§ EXERCISE INSTRUCTIONS
Find the line with "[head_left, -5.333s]" in the entries below. Repeat it, every following line, and the line with "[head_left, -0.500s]", exactly and with nothing added.

§ GIVEN RECORDS

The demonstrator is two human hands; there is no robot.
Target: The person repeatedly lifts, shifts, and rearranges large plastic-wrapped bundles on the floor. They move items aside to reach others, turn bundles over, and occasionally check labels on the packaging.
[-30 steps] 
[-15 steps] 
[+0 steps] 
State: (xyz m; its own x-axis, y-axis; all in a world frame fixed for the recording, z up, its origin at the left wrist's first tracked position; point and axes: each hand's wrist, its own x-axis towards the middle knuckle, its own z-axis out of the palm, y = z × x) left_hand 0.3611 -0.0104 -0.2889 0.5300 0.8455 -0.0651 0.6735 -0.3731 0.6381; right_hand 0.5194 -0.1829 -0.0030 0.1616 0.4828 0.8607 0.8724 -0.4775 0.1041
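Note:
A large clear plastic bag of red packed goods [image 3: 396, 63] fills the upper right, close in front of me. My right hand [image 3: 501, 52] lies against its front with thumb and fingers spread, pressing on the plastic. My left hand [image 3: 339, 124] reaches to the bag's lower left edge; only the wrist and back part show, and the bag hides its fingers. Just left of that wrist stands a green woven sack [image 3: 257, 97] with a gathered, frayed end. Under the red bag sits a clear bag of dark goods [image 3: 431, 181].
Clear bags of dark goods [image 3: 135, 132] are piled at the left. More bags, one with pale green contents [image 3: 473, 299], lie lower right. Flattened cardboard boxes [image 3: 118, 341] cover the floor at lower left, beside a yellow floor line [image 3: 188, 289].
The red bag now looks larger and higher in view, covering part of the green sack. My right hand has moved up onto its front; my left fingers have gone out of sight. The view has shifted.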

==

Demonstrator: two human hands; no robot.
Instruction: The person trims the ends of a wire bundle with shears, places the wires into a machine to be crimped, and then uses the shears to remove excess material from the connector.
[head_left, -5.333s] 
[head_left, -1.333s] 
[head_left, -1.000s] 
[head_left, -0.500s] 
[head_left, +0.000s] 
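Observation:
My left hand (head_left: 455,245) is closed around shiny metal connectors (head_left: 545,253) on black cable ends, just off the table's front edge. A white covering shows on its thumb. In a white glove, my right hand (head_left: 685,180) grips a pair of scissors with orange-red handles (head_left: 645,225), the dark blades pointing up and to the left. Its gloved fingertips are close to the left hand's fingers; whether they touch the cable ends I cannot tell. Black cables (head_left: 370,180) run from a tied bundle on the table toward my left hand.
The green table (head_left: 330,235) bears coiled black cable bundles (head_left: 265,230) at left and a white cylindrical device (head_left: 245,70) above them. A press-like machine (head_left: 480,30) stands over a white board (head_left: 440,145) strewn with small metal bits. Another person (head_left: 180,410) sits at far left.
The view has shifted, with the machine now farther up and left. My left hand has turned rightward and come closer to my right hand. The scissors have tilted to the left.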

§ FINISHED TASK
[head_left, -5.333s] 
[head_left, -1.333s] 
[head_left, -1.000s] 
[head_left, -0.500s] 

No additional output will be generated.